• **Your assignment**
Below this line is a set of entries; quote exactly the lines from the line that contains "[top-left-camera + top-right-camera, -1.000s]" to the line that contains "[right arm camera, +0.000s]", both lines included.

─── Records for this exercise ───

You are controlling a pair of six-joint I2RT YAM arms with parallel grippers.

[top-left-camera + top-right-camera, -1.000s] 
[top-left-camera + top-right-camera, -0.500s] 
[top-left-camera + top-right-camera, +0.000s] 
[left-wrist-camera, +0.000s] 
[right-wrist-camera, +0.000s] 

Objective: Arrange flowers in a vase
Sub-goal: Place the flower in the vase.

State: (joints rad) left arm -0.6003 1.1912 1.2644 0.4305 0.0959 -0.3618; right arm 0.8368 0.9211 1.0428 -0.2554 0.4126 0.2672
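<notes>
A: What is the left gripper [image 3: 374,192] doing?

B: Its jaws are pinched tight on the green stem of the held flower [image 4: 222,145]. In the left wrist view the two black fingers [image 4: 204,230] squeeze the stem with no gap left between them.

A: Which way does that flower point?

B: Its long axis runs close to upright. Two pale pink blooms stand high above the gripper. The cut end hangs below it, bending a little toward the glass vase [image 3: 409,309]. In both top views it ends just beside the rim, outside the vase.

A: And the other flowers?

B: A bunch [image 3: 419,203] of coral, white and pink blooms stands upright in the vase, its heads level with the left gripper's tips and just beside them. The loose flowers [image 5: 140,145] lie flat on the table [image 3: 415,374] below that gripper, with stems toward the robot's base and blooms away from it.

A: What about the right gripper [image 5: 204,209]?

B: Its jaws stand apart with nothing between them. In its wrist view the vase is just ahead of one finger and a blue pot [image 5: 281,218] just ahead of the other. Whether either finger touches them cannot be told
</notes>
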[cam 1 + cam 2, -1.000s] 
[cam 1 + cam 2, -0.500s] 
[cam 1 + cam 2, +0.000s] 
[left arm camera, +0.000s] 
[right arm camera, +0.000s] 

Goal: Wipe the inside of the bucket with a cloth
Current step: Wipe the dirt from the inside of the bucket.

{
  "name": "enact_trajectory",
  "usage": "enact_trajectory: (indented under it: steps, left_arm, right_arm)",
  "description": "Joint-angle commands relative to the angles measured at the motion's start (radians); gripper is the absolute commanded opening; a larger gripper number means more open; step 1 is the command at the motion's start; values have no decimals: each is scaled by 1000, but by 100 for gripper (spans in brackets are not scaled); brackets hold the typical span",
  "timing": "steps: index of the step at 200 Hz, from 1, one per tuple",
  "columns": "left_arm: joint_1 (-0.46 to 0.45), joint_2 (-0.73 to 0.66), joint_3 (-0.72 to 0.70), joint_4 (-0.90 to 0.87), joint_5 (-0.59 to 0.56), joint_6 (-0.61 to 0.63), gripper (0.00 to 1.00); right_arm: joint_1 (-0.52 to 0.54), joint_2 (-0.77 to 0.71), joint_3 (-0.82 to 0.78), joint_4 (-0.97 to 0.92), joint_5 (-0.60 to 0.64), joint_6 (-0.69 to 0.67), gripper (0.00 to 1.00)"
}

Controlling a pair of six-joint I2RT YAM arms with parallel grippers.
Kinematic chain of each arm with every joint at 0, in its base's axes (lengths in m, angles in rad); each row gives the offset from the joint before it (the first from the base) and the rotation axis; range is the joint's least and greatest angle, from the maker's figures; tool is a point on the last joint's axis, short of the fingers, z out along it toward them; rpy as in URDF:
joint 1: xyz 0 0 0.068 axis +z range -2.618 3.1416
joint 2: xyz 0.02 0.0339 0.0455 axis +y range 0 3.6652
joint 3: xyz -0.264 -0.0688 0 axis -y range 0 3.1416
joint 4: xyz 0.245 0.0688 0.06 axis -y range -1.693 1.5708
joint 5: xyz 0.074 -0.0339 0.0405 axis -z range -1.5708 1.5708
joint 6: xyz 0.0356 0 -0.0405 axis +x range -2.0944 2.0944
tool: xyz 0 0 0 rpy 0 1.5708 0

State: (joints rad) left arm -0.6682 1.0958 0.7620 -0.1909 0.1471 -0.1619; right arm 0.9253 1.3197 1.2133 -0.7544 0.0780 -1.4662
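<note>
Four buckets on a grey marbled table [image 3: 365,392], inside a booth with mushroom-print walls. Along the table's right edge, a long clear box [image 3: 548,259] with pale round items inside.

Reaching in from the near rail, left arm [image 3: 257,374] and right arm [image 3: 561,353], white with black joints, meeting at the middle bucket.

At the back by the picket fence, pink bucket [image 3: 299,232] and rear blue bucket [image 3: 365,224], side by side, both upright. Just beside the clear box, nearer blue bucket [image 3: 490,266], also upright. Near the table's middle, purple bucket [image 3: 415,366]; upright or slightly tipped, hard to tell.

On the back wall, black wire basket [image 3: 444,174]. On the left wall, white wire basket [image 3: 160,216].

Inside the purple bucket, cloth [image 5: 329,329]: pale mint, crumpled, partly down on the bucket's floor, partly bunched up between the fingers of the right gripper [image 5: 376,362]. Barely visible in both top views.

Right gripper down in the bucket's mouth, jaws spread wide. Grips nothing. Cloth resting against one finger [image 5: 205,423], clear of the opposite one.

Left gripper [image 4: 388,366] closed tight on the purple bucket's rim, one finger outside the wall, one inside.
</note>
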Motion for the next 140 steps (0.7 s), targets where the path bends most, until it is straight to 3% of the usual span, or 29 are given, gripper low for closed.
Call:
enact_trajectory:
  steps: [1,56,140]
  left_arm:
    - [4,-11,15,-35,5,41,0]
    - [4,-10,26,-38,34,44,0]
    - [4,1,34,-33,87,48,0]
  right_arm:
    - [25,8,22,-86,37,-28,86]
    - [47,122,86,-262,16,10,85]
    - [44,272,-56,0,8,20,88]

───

• **Result**
[top-left-camera + top-right-camera, -1.000s] 
[top-left-camera + top-right-camera, -0.500s] 
[top-left-camera + top-right-camera, +0.000s] 
[left-wrist-camera, +0.000s] 
[right-wrist-camera, +0.000s] 

Objective: Arrange flowers in a vase
Sub-goal: Place the flower in the vase.

State: (joints rad) left arm -0.6003 1.1912 1.2644 0.4305 0.0959 -0.3618; right arm 0.8368 0.9211 1.0428 -0.2554 0.4126 0.2672
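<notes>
A: What is the left gripper [image 3: 374,192] doing?

B: Its jaws are pinched tight on the green stem of the held flower [image 4: 222,145]. In the left wrist view the two black fingers [image 4: 204,230] squeeze the stem with no gap left between them.

A: Which way does that flower point?

B: Its long axis runs close to upright. Two pale pink blooms stand high above the gripper. The cut end hangs below it, bending a little toward the glass vase [image 3: 409,309]. In both top views it ends just beside the rim, outside the vase.

A: And the other flowers?

B: A bunch [image 3: 419,203] of coral, white and pink blooms stands upright in the vase, its heads level with the left gripper's tips and just beside them. The loose flowers [image 5: 140,145] lie flat on the table [image 3: 415,374] below that gripper, with stems toward the robot's base and blooms away from it.

A: What about the right gripper [image 5: 204,209]?

B: Its jaws stand apart with nothing between them. In its wrist view the vase is just ahead of one finger and a blue pot [image 5: 281,218] just ahead of the other. Whether either finger touches them cannot be told
</notes>
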[cam 1 + cam 2, -1.000s] 
[cam 1 + cam 2, -0.500s] 
[cam 1 + cam 2, +0.000s] 
[left arm camera, +0.000s] 
[right arm camera, +0.000s] 

No additional output is required for this exercise.